Geçmeyen zamanlar biliyorum ben, su gibi akıp giden yıllar bir de. Yanında
olmak istediklerimi, yanımda olsun istediklerimi biliyorum. Geçmeyen zamanlar
onlarla dolu gönlümde. Eskiden düşünmezdim ömrün insana bir kez verildiğini,
geçen bir anın bir daha asla gelmeyeceğini. Şimdi artık yitirdim bu yetimi;
düşünmeden edemiyorum. Şimdi artık daha çok şey ifade ediyor gecenin karanlığı,
güneşin günde bir kez doğması.
Sevmek ne kıymetliymiş öğrendim artık. Yârin bir kez gülümsemesi, bir
çocuğun başını bir başkasının yüreğini okşamak ne kıymetliymiş öğrendim artık…
O beni anlar diyebileceğim birinin yanımda olması, uzandığımda sesine
dokunabilecek kadar yakınımda olması ne kıymetliymiş öğrendim artık…
Nefret edecek, hırs yapacak, kırılan bir kalbi onaracak kadar uzun
değilmiş bir kez verilen bu ömür.
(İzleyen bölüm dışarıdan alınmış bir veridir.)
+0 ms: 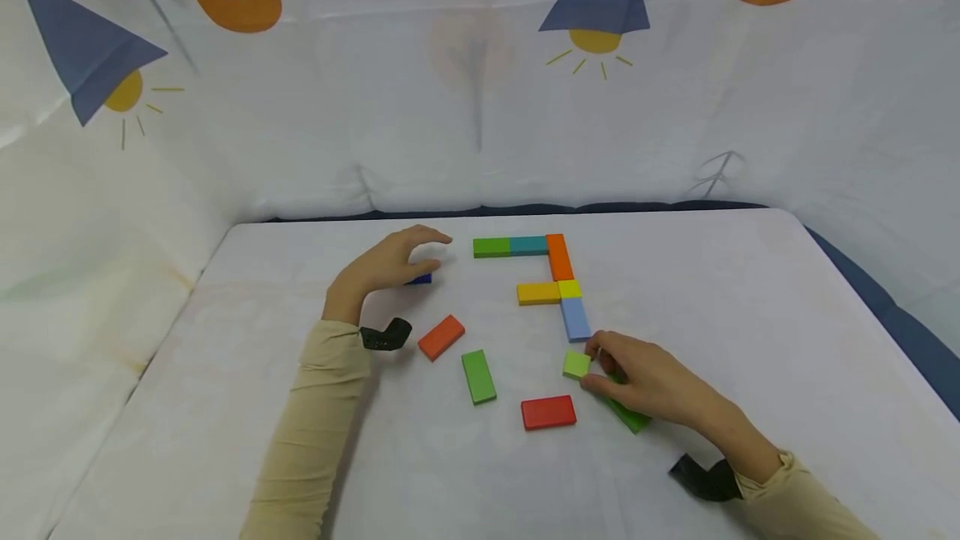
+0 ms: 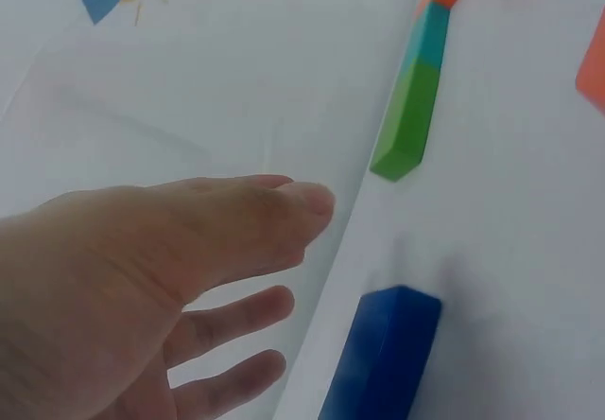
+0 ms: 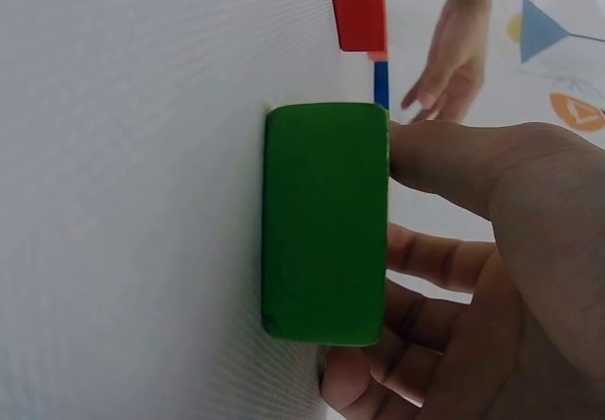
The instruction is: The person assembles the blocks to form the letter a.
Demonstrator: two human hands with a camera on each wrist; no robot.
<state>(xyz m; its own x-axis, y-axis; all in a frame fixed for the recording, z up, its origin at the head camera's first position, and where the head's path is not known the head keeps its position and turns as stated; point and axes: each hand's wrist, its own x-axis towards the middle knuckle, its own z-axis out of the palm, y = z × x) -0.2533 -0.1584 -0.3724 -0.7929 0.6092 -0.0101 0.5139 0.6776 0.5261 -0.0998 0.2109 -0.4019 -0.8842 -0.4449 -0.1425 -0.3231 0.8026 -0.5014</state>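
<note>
My right hand (image 1: 652, 377) is low over the table. Its thumb and index finger pinch the right side of a small light green block (image 1: 575, 364), just below a light blue block (image 1: 576, 320). Under the palm is a longer green block (image 1: 632, 417); in the right wrist view this green block (image 3: 326, 223) hides the fingertips. To the left, my left hand (image 1: 386, 261) hovers with thumb and fingers apart, holding nothing. A dark blue block (image 1: 422, 279) lies beneath it, partly covered in the head view. The left wrist view shows that blue block (image 2: 383, 358) apart from the fingers.
Touching blocks form a bent row: green (image 1: 491, 247), teal (image 1: 528, 246), orange (image 1: 559, 257), small yellow (image 1: 569, 289), with a longer yellow block (image 1: 538, 294) branching left. Loose orange-red (image 1: 442, 337), green (image 1: 478, 377) and red (image 1: 548, 412) blocks lie nearer on the white table (image 1: 420, 473).
</note>
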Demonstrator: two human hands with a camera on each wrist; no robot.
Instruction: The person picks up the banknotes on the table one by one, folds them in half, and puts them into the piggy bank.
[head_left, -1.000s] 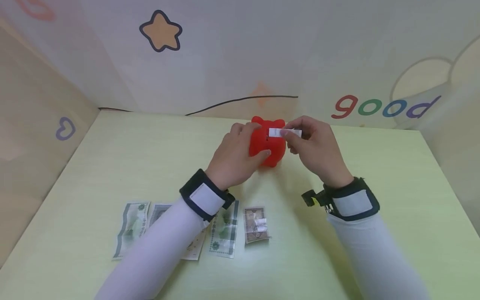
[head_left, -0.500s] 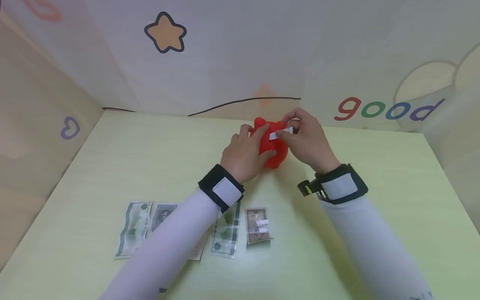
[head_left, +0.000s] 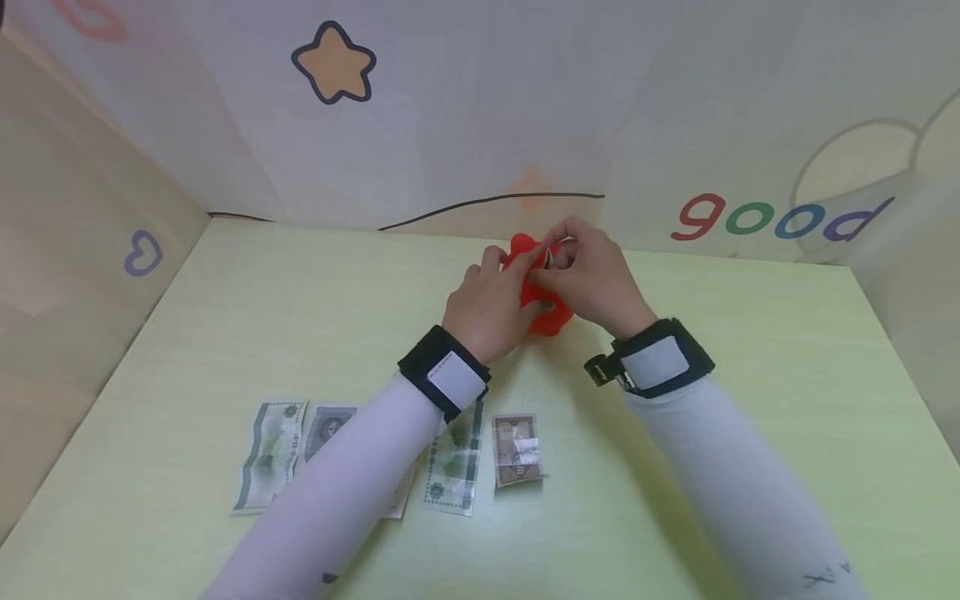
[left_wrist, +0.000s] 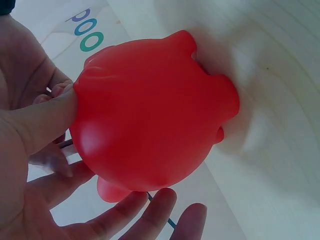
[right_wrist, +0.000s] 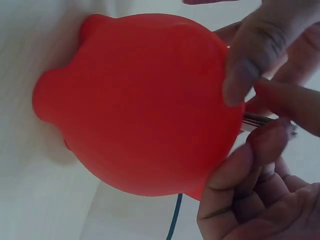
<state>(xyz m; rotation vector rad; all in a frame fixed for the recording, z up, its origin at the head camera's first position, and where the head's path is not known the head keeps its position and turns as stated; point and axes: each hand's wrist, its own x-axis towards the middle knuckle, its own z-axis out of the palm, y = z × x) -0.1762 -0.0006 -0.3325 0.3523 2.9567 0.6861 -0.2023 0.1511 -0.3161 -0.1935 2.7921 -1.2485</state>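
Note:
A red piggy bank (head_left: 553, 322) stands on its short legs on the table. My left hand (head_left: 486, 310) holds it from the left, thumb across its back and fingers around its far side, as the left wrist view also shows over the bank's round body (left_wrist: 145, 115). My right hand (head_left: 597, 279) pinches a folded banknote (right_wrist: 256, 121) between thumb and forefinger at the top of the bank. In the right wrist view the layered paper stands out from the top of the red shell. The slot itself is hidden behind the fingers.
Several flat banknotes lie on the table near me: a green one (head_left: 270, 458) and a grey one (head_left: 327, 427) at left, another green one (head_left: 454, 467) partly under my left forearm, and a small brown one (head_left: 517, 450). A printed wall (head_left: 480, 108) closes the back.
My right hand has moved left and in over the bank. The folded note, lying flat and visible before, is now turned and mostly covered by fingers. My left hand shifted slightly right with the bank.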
Yüreğinde taşıyamayacağın şeylere sahip olmak
için kendini yormaya değmezmiş, öğrendim artık…
Bir kez sardı mı hüzün sesini bir daha bırakmaz, düştü mü saçına bir kez
aklar hiçbir boya kapatmaya yetmez yılların tel tel yorgunluğunu, öğrendim
artık…
Bazı acıların kifayetsizliğinden bazı tatların eşsizliğinden yollara
düşer gözler, bekler ki geçsin acılar bekler ki sürsün doyamadığımız o tatlar. Gel
gör ki ne acıları unutacak kadar ne de o tatlara doyacak kadar uzun bu ömür, öğrendim
artık…
Herkesin bir acısı,
Herkesin bir sevdası,
Herkesin bir korkusu,
Herkesin bir pişmanlığı var öğrendim artık…
Her biri birbirinden farklı, her birinin her bir dağda farklı yansıyan
çığlıkları var. Niye böyle diye sormayın verilen her cevap birbirinden farklı. Sorular
birer birermiş ama hiçbir sorunun tek bir cevabı yokmuş, öğrendim artık…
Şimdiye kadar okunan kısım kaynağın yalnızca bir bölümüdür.